21 oct 2005

Cuando se usa la cabeza

por el Hermano Pablo

Adi Pandouraj, de Mumbay, India, vivía en la mayor pobreza. La casa que habitaba, la ropa que vestía y el alimento que comía eran, de entre lo pobre, lo más pobre. Su esposa y sus hijos sufrían el dolor de esa condición.

Un día la esposa, cansada de soportar tantas miserias, le dijo: «Usa la cabeza. Tenemos que salir de esta pobreza.» Y Adi, en efecto, usó la cabeza. La usó de la mejor manera que se le ocurrió. Se fue a una transitada calle de la ciudad y enterró la cabeza en un hueco de la vereda. Las limosnas comenzaron a lloverle. En cuestión de cuatro años de usar así la cabeza, Adi, según la crónica, se volvió el mendigo más rico del mundo.

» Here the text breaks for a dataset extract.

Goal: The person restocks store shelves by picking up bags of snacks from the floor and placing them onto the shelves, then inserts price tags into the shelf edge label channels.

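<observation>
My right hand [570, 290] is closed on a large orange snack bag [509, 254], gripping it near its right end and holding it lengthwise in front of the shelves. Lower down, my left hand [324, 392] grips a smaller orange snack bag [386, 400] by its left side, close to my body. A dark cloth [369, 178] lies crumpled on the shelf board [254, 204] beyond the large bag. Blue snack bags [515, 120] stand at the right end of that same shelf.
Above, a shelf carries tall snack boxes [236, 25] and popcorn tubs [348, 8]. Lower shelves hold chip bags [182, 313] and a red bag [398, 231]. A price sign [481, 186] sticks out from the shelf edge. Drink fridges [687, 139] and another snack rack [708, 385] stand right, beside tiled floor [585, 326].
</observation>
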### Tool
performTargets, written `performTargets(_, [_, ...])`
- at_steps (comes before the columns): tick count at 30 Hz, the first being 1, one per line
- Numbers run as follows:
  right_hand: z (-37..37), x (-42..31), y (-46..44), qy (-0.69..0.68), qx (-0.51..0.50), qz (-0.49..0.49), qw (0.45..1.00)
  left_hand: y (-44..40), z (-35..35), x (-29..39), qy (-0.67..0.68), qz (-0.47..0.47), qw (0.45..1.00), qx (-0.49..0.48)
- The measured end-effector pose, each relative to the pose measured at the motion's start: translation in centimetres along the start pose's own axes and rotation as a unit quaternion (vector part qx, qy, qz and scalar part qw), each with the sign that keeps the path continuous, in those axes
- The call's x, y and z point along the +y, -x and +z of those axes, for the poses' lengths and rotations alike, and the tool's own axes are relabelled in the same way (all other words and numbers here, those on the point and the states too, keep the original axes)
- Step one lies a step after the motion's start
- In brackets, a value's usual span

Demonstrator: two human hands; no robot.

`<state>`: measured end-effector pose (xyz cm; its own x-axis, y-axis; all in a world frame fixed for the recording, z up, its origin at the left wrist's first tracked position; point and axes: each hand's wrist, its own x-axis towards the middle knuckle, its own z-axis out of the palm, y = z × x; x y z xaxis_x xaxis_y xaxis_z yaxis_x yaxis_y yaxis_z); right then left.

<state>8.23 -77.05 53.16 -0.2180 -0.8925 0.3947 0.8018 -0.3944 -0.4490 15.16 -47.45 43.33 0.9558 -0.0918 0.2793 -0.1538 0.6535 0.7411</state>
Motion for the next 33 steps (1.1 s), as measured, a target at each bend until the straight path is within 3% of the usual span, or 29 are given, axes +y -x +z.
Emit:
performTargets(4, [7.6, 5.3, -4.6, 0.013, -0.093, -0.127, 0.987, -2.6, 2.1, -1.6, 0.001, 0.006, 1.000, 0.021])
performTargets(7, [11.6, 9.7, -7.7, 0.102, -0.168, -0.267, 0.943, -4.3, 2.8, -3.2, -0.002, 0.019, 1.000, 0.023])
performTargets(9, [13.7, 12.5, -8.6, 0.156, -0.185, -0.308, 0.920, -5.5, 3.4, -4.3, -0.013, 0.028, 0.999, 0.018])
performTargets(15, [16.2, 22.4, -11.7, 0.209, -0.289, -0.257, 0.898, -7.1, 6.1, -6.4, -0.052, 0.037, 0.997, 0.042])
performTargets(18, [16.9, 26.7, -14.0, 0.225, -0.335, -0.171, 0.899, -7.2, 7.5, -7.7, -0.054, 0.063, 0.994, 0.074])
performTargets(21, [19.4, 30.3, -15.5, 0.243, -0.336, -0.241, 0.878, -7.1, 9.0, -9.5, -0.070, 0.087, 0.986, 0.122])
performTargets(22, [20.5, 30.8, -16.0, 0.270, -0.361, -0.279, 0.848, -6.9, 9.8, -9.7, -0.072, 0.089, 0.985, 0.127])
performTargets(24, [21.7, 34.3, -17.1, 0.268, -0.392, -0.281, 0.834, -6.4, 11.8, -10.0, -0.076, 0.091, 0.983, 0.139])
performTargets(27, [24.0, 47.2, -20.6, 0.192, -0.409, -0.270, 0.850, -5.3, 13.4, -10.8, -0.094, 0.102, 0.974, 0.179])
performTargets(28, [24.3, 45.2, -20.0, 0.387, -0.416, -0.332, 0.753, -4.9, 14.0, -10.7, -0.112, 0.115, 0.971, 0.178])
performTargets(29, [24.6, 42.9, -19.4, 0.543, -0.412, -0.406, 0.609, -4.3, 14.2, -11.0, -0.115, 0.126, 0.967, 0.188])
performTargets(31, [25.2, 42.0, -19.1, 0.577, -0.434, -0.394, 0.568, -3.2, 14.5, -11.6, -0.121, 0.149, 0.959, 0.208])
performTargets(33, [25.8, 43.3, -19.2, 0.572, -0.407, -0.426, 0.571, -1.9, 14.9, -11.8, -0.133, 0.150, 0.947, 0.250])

Es cierto que en esta vida hay que saber usar la cabeza. La cabeza es el asiento de los sentidos físicos: la vista, el oído, el tacto, el gusto y el olfato. Y la cabeza contiene el cerebro, ese estupendo circuito electrónico capaz de almacenar quince mil millones de ideas diferentes a la misma vez.

El cerebro piensa, razona, planea, se comunica, y puede usarse para bien o para mal. Puede usarse para animar al desalentado, levantar al caído y honrar al Creador. Y puede usarse también para idear delitos, planear fechorías y levantar calumnias.

¿Qué es lo que determina esto? Lo determina el corazón. Si bien el cerebro es la computadora que registra y disemina información, el corazón es lo que determina cómo el cerebro ha de ejecutar esa función.

El corazón le dice al cerebro si ha de usar la información que tiene para bien o para mal, para hacer un favor o para cometer una fechoría, para levantar al caído o aplastarlo aún más. El corazón determina si usará sus bienes para ayudar al necesitado o para satisfacer su avaricia, si ha de dar vida o muerte.

El ser humano es por fuera lo que es por dentro. Sus manos hacen lo que su cerebro piensa, y su cerebro piensa lo que su corazón dicta. Toda obra humana comienza con los sentimientos del corazón.

Por eso es tan importante rendirle nuestro corazón al divino Creador. En una oración sencilla pero sincera, digámosle a Cristo: «Te entrego mi corazón, Señor. Haz de mí una persona nueva.»